Kehil usiadł opierając się o blok silnika. Udało im się ręcznie uruchomić systemy gaśnicze i pożar został zażegnany.
Był spocony i osmolony. Wszystko wkoło pachniało spalenizną. Nad podłogą miejscami fruwała piana gaśnicza, której uszkodzony generator grawitacji nie pozwalał opaść.
Z jednego z bloków silnika zwisały wyrwane kable.
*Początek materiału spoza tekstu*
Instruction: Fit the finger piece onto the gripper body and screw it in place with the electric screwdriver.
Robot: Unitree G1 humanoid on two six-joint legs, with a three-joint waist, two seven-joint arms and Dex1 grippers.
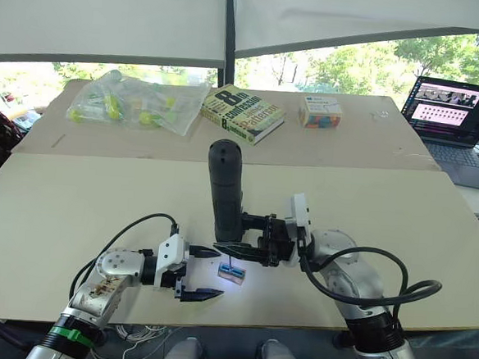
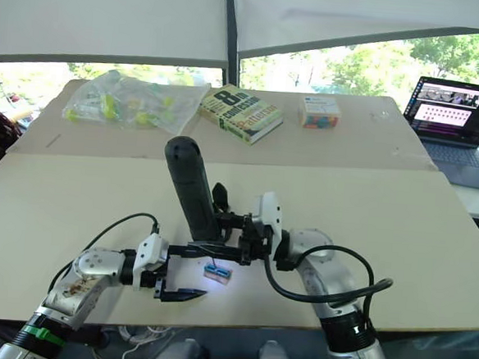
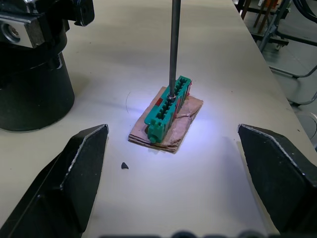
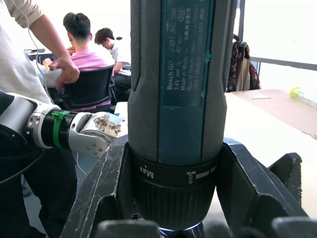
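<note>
Near the front edge of the bench (image 1: 73,209), the right claw (image 1: 255,248) pinches the electric screwdriver (image 1: 225,191) around its lower collar. Its long axis stands nearly upright, rounded end up, thin bit pointing down onto a small green-topped block (image 3: 168,110). Just beside the block, the left claw (image 1: 200,271) hangs spread wide, holding nothing

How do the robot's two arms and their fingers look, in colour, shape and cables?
Both arms are silver-grey metal with a white block at the wrist and black pointed fingers. A black cable loops along each arm. The left arm carries a green band near its lower end and worn, speckled patches. The right arm has a rounded silver joint and a black ribbed section.
</note>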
Miraluka sam je wyrywał, bo spięcie jakie w nich następowało mogło zaowocować kolejnym pożarem. Teraz już nie sypały się z nich iskry. W ogóle zrobiło się dziwnie cicho.
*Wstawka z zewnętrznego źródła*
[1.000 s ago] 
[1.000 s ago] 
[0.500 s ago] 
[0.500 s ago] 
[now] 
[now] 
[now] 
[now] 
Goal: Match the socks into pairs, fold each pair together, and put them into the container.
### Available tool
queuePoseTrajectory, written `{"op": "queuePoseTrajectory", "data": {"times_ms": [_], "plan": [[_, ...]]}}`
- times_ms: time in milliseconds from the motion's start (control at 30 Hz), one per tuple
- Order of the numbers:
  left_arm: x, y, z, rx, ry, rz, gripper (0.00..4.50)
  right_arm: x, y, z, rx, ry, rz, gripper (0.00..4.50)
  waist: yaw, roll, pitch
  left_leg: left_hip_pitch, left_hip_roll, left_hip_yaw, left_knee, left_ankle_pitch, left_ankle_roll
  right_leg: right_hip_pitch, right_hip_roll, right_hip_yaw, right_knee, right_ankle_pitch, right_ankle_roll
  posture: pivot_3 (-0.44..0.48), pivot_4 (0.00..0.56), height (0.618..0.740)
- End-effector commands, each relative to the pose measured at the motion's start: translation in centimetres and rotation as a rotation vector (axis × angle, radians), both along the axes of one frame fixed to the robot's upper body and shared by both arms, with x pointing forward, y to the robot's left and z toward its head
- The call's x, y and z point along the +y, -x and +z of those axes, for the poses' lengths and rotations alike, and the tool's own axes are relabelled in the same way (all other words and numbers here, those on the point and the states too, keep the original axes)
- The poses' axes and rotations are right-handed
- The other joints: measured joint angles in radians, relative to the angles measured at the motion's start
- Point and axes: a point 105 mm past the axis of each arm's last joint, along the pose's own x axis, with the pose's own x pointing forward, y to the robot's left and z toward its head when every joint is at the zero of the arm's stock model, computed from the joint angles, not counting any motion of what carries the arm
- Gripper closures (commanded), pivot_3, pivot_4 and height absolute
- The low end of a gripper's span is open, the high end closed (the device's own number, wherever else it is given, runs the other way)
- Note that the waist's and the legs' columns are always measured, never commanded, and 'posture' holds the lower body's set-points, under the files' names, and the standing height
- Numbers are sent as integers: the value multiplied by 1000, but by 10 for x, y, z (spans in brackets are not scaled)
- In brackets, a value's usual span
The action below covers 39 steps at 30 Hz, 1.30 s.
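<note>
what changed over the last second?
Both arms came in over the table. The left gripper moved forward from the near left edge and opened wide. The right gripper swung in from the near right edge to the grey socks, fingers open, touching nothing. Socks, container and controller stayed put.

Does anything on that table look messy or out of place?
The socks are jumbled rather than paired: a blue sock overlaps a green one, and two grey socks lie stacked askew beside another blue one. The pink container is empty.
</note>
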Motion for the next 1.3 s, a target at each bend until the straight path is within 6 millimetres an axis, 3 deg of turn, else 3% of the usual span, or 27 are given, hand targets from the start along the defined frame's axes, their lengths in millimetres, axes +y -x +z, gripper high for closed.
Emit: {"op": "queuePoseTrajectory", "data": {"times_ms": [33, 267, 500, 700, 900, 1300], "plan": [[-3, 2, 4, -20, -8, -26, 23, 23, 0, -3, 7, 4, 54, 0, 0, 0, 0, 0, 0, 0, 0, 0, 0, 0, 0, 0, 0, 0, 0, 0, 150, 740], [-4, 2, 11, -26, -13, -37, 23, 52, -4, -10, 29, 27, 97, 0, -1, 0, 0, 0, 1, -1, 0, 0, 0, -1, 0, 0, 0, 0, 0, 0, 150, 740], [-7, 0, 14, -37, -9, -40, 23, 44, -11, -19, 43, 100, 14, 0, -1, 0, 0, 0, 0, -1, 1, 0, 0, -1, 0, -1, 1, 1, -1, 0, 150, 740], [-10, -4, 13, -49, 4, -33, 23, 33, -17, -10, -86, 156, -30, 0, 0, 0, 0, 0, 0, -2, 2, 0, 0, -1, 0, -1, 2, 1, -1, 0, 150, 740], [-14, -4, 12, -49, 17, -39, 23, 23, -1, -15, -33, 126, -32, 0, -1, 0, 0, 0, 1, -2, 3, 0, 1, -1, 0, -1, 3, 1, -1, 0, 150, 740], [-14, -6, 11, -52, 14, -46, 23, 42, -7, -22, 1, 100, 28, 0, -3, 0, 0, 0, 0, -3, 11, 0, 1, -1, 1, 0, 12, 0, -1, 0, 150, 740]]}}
Nie było również słychać rytmicznie klekoczącego działa. To zaniepokoiło Kehila. Gwałtownie wstał z podłogi i aż się przy tym oderwał od ziemi. Jeszcze nie przyzwyczaił się do obniżonej grawitacji.
Na szczęście na mostku nie było problemów z grawitacją. Podszedł do Charles'a, żeby zobrazować stan statku.
- Ugasiliśmy pożar w jednej z komór silnika. Zapaliła się od środka, bo nie zauważyłem uszkodzeń poszycia. Maszynownia jest szczelna, ale szwankuje sztuczna grawitacja. Odłączyłem też kable w takim wielkim czymś w prawym rogu ładowni. Coś się stopiło w pożarze i cały czas robiły spięcie.
Miraluka opadł na fotel przy czujnikach. Było widać po nim zmęczenie. Walka z ogniem wydawała się być dla niego bardziej męcząca niż wielogodzinne treningi w ładowni.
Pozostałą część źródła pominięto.